*Try it*
Return all of the data verbatim, dropping any picture.

————

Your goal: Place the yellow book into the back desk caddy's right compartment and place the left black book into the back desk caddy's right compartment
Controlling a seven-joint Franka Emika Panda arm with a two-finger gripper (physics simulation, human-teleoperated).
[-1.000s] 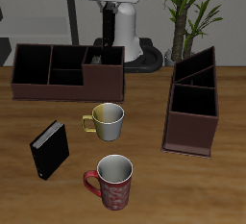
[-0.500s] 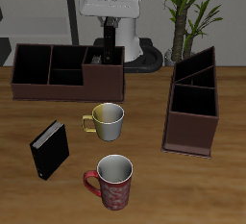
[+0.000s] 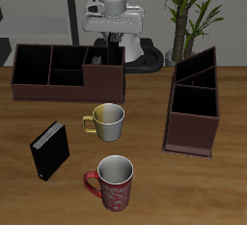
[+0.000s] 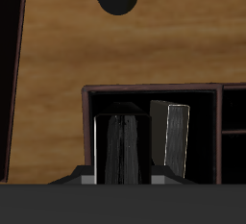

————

*Response box*
Your goal: Place the yellow book into the back desk caddy's right compartment and place the left black book into the back desk caddy's right compartment
Controlling a seven-joint Franka Emika Panda arm with a two-finger gripper (physics simulation, human-teleoperated).
[-1.000s] 
[-0.500s] 
[+0.000s] 
[+0.000s] 

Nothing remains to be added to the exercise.